A top US official says more than 110 people have been publicly charged in federal courts on counts related to the Daesh terrorist group since late 2013.
US Assistant Attorney General John Carlin said on Monday witnesses in almost half of cases on Daesh did not report anything to law enforcement authorities until after the charges were made.
He noted the US Justice Department wants the American public to be more proactive about alerting federal authorities about someone showing support for foreign terrorist organizations.
Since 2013, many of the Daesh supporters prosecuted have been charged under "material support" statutes that prohibit supporting designated foreign terrorist groups, according to Reuters. No organizations based on domestic racist ideology, such as white supremacists have been designated as a terrorist entity.

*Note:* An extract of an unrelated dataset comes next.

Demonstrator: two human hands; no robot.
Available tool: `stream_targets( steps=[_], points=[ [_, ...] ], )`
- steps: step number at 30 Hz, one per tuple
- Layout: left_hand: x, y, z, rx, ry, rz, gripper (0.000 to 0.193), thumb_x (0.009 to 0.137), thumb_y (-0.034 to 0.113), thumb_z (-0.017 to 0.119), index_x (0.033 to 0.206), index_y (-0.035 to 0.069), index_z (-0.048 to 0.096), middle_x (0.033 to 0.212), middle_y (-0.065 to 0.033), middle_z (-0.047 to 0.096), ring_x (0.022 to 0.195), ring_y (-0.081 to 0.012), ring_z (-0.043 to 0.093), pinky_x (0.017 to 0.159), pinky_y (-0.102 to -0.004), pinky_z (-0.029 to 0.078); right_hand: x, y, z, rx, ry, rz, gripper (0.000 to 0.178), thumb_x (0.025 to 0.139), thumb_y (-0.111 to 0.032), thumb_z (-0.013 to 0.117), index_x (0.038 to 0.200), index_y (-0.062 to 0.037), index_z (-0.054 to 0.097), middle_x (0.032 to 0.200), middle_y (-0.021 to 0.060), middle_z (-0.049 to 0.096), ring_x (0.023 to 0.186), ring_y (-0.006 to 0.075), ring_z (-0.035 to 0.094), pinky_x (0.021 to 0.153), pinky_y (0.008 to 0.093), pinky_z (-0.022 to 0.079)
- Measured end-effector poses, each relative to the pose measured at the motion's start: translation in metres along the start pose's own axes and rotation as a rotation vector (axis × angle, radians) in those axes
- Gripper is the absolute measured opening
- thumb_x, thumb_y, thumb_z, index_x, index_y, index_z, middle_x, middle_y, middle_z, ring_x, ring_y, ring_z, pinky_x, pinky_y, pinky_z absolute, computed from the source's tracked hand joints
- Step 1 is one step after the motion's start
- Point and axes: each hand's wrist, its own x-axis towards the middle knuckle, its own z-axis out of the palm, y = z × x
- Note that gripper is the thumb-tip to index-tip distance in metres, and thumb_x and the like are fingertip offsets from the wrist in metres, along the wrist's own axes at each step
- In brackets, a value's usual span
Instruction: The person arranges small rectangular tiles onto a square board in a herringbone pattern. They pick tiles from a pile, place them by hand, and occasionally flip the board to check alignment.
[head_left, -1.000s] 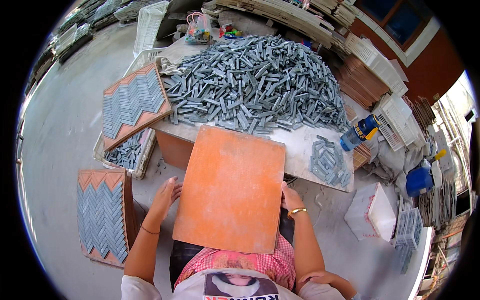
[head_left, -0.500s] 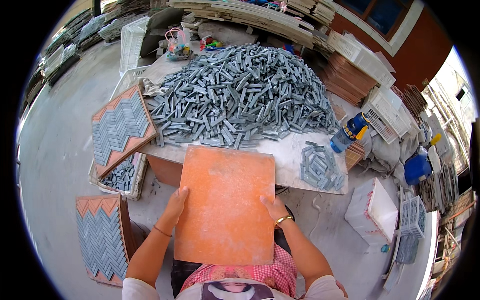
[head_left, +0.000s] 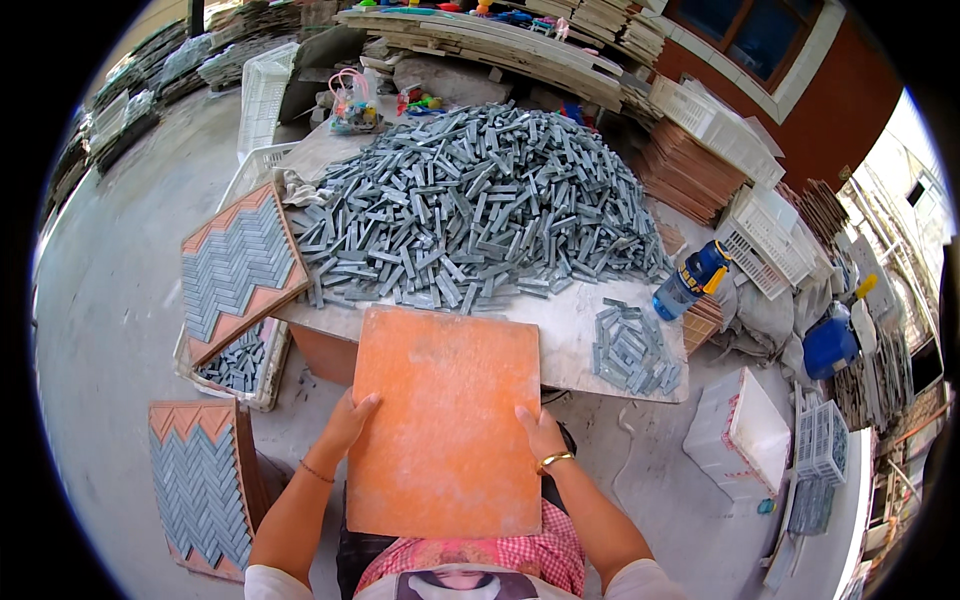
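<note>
Between my two hands is a flat, bare orange board (head_left: 445, 425), roughly rectangular, with pale dusty smears on its face. My left hand (head_left: 347, 420) grips its left edge, thumb on top and fingers underneath, out of sight. My right hand (head_left: 541, 433) has hold of the opposite edge in the same way. The board's far edge overlaps the near edge of a worktable (head_left: 575, 318); its near end is above my lap. Beyond it rises a large heap of grey stone strips (head_left: 490, 205). A smaller group of strips (head_left: 632, 345) lies on the table's right.
At left, a herringbone-patterned panel (head_left: 245, 265) rests tilted above a crate of strips (head_left: 240, 365). Another patterned panel (head_left: 200, 485) tops a stack nearer me. A blue bottle (head_left: 690, 280) stands at the table's right edge; a white box (head_left: 735, 435) is on the floor.
The whole scene sits slightly lower and further left in the picture, as from a small head movement. Both hands keep their hold on the board.
</note>
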Motion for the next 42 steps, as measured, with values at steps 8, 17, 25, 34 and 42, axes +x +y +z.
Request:
stream_targets(
  steps=[8,17,25,34,42],
  points=[
    [0.004,-0.012,-0.011,0.033,-0.029,0.039,0.044,0.09,0.017,0.053,0.125,-0.005,0.039,0.116,-0.0092,0.054,0.103,-0.0138,0.05,0.089,-0.0279,0.041,-0.012,-0.017,-0.001,-0.071,-0.018,0.103,0.057,0.083,-0.043,0.058,0.101,0.0101,0.051,0.099,0.0235,0.06,0.088,0.0284,0.059,0.077,0.0367,0.045],
    [-0.008,0.021,-0.004,-0.415,-0.184,-0.25,0.048,0.082,0.015,0.063,0.123,-0.002,0.043,0.115,-0.0115,0.055,0.105,-0.0202,0.053,0.089,-0.0342,0.045,-0.021,-0.042,-0.011,0.574,-0.323,0.372,0.053,0.077,-0.01,0.068,0.123,0.0005,0.042,0.115,0.0139,0.055,0.102,0.0231,0.056,0.086,0.0381,0.047],
    [-0.003,0.016,-0.01,-0.371,-0.102,-0.406,0.048,0.079,0.019,0.067,0.119,-0.001,0.048,0.114,-0.0127,0.057,0.104,-0.0238,0.056,0.087,-0.0372,0.047,-0.009,-0.03,-0.004,0.649,-0.295,0.316,0.051,0.075,-0.008,0.07,0.119,0.0013,0.046,0.111,0.0134,0.058,0.096,0.0225,0.058,0.081,0.0366,0.049],
    [-0.04,-0.01,0.0,0.427,0.149,0.226,0.064,0.086,0.013,0.053,0.138,-0.004,0.02,0.138,-0.0178,0.035,0.127,-0.0273,0.035,0.103,-0.0319,0.03,-0.05,-0.016,0.002,-0.081,0.047,-0.304,0.072,0.084,-0.029,0.059,0.137,0.0019,0.021,0.121,0.0176,0.052,0.103,0.0258,0.055,0.086,0.0335,0.044],
    [-0.049,-0.008,-0.002,0.278,0.075,0.104,0.06,0.088,0.007,0.045,0.14,-0.003,0.017,0.144,-0.0156,0.027,0.134,-0.0232,0.024,0.107,-0.0297,0.019,-0.059,0.0,0.005,0.013,0.013,-0.195,0.07,0.087,-0.025,0.053,0.141,-0.003,0.014,0.127,0.0195,0.047,0.111,0.0281,0.051,0.091,0.0351,0.04]
  ],
)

If some people support a domestic group should not be prosecuted, Carlin said, because it "runs into our Constitution and our values."
"You're getting close to making illegal ideas," he said.

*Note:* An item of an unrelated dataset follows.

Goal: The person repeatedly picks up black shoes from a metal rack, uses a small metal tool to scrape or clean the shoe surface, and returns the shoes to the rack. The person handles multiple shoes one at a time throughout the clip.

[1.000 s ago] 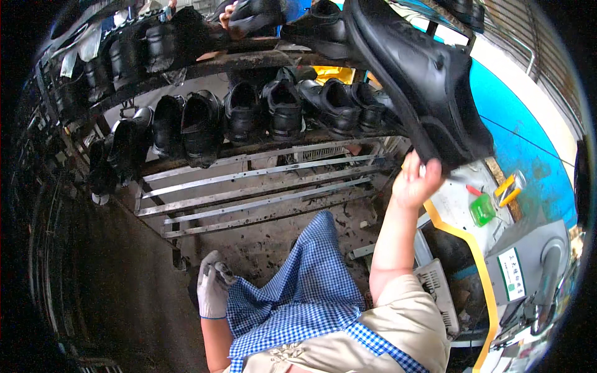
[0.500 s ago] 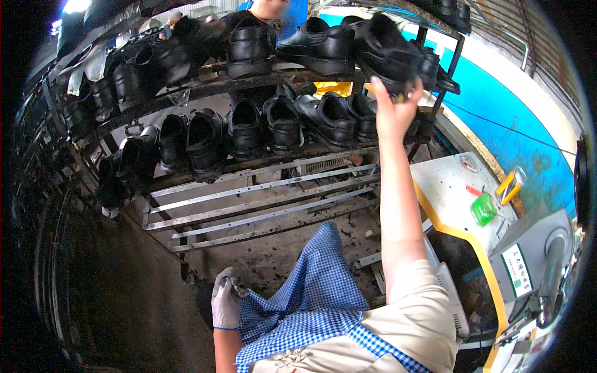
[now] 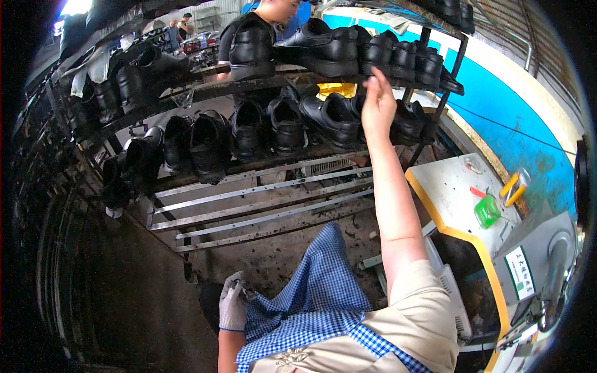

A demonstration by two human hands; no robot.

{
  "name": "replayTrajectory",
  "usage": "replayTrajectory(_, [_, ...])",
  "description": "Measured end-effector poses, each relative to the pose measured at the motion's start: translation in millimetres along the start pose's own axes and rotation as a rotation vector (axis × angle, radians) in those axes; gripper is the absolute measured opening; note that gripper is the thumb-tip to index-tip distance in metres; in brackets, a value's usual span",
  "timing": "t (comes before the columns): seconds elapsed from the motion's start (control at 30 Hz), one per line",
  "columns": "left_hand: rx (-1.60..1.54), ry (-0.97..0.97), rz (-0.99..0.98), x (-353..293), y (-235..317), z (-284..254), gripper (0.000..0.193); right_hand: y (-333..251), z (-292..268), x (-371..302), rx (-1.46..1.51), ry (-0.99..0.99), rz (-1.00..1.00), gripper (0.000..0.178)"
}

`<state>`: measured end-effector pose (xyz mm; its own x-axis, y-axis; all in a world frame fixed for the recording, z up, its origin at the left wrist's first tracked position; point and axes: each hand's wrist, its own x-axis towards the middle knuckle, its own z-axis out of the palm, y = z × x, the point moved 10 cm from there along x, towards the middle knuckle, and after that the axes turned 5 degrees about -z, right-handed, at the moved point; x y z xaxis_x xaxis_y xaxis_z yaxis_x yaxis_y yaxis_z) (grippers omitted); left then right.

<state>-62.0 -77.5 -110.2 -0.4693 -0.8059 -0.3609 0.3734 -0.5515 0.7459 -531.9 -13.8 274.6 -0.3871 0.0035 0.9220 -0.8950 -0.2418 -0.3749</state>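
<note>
My bare right hand (image 3: pixel 378 105) is raised at the rack with its fingers stretched upward and nothing in them. Its fingertips are just below a black shoe (image 3: pixel 377 53) standing on the upper shelf; I cannot tell whether they touch. More black shoes stand on either side of that one, including a large one (image 3: pixel 317 50) lying sideways to me. Low at my side, my left hand (image 3: pixel 232 306) wears a pale glove with a blue cuff. Its fingers are curled round something dark and crumpled that I cannot make out, beside my blue checked apron (image 3: pixel 329 267).
Black shoes (image 3: pixel 247 127) line the rack's lower shelf, above bare metal rails (image 3: pixel 267 200). At right, a white worktable (image 3: pixel 444 180) with yellow edging carries a green container (image 3: pixel 487 211) and a yellow-labelled roll (image 3: pixel 513 188). Beyond the rack is another person (image 3: pixel 273 12).
The black shoe that my right hand held up now stands on the upper shelf, and the hand has let go and dropped slightly left. The person behind the rack has come further into view.
</note>
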Motion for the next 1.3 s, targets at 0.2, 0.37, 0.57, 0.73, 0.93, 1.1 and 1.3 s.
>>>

Last year, the Department of Justice charged 60 people for their nexus, sympathies or support for Daesh, the largest annual figure on record.
The Daesh Takfiri group, which was initially created and funded by the US and its regional allies to destabilize the Middle East region, particularly Syria, has reportedly claimed responsibility for some shootings in the United States.
US warplanes have been conducting airstrikes against Daesh in Iraq since August of 2014. Some Western states have also participated in some of the strikes in Iraq.
Since September 2014, the US and some of its Arab allies have been carrying out airstrikes against Daesh inside Syria without any authorization from Damascus or a UN mandate.
The US-led coalition has done little to stop the Daesh's advances in parts of Syria and in Iraq.
Some analysts have criticized the US-led military campaign, saying the strikes are only meant to benefit US weapons manufacturers.